Nicholas Brooke, former president of the Royal Institution of Chartered Surveyors and chairman of Professional Property Services, the Hong Kong-based consultancy

“The markets have remained very strong and that’s partly driven by increased allocations to real estate by many institutions and funds, and then in turn, greater allocations to the Asia Pacific region. So we’ve got an even greater weight of capital trying to find a home. Asia, of course, is a series of markets within a market and there are some stronger contenders than others. Japan continues to be the flavour of the month and China continues to attract a lot of attention despite some slowing in the economy. In terms of the more emerging property markets, Indonesia, the Philippines and Vietnam are all attracting attention.”

“People have short memories. They are now rationalising risk in a way that a year or two ago they would have said, ‘this is not for us – too risky’. They are definitely moving up the risk curve.”

“What’s interesting, I think, is the move into non-traditional areas of real estate. You’ve got the shift into second and third tier cities but you’ve also got the shift into logistics, student housing and retirement homes. Not that it’s their core business but developers are now spreading their horizons much wider in terms of the sectors and businesses that they look at.”

The view from the US

Mary Ludgin, managing director and head of global research at Heitman, the Chicago-based investment management firm

“In the US, conditions continue to improve along with the economy. Early-recovery sectors like apartments (rented residential) have shifted into a more-mature phase marked by a slower rate of net operating income growth. Office and industrial will see strong income growth as occupier demand accelerates while construction is at cyclical lows. In Europe, the economic recovery should begin to release pent-up space demand after a period of stagnation in demand and rents. And investment capital will begin migrating to riskier assets and markets. Asia is more variable. Tokyo office is poised for rent growth as the nation’s economy accelerates. Australia’s property markets have weakened but investment demand has not.”

The view from Europe

Dr Reinhard Kutscher Chairman of the management board of the German fund manager Union Investment Real Estate.

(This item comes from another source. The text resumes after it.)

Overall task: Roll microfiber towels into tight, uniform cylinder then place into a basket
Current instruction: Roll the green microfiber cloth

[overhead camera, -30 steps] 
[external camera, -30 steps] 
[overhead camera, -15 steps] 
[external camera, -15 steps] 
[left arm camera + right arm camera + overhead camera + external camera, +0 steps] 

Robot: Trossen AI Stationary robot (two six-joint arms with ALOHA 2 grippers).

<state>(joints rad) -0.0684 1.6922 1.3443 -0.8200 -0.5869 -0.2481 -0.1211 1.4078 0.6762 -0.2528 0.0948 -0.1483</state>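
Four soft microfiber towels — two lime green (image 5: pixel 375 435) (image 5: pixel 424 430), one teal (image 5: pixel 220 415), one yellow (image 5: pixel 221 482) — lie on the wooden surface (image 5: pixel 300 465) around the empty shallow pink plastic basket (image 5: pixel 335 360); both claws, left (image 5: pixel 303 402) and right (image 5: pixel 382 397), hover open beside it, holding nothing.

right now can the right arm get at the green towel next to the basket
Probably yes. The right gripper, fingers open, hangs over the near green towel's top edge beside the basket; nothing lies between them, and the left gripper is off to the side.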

“Project acquisitions accounted for about half of our own investment volume of some €4.5 billion in the last two years. We expect development projects and redevelopments to play a greater role for investors going forward.”

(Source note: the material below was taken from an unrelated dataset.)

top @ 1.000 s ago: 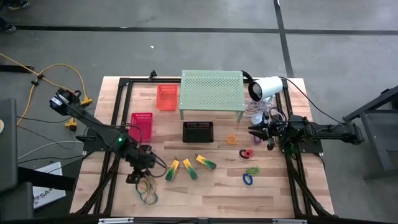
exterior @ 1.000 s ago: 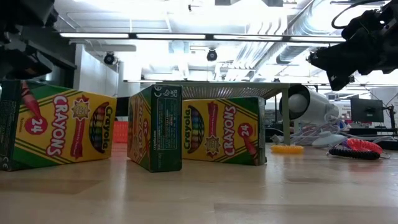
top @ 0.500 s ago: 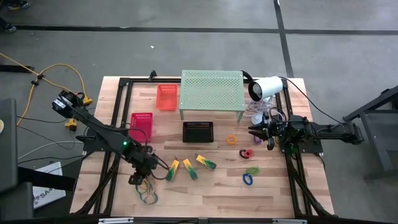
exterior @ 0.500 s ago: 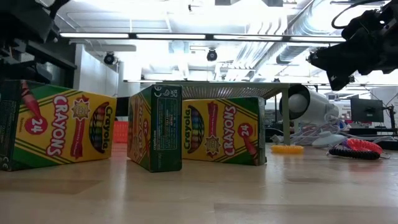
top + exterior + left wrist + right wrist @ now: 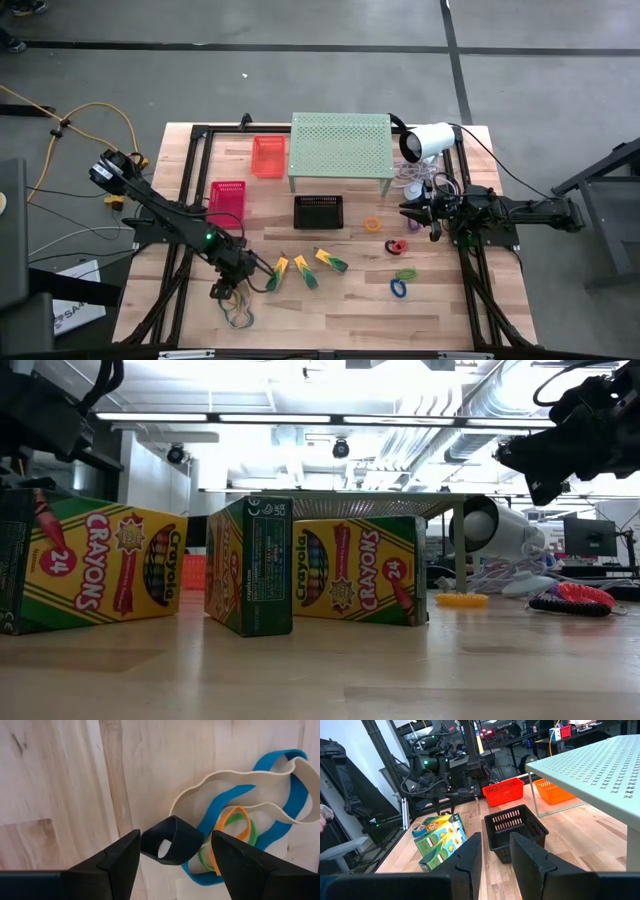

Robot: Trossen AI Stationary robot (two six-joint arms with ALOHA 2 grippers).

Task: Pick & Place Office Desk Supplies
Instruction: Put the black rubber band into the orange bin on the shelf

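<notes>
Now my left gripper (image 5: 172, 851) has crept along the wooden table (image 5: 330, 310) toward the crayon boxes, fingers spread wide, hovering just over the tangle of rubber bands (image 5: 240, 835), a dark blue loop (image 5: 171, 840) between its tips. Nothing is gripped yet, so I judge the pick is next. My right gripper (image 5: 408, 211) waits near the white lamp (image 5: 428, 141), fingers slightly parted, empty.
</notes>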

“If investors from Asia and the Middle East were to significantly boost their positions in European real estate markets, competition will become even more intense. European investors will be under even more pressure to adopt alternative investment strategies.”

“The euro crisis is having a more sustained impact on investment decisions than expected. Investors remain cautious in terms of strategy and are taking precautions against defaults. At the moment, though, the only way to generate higher returns is to take.”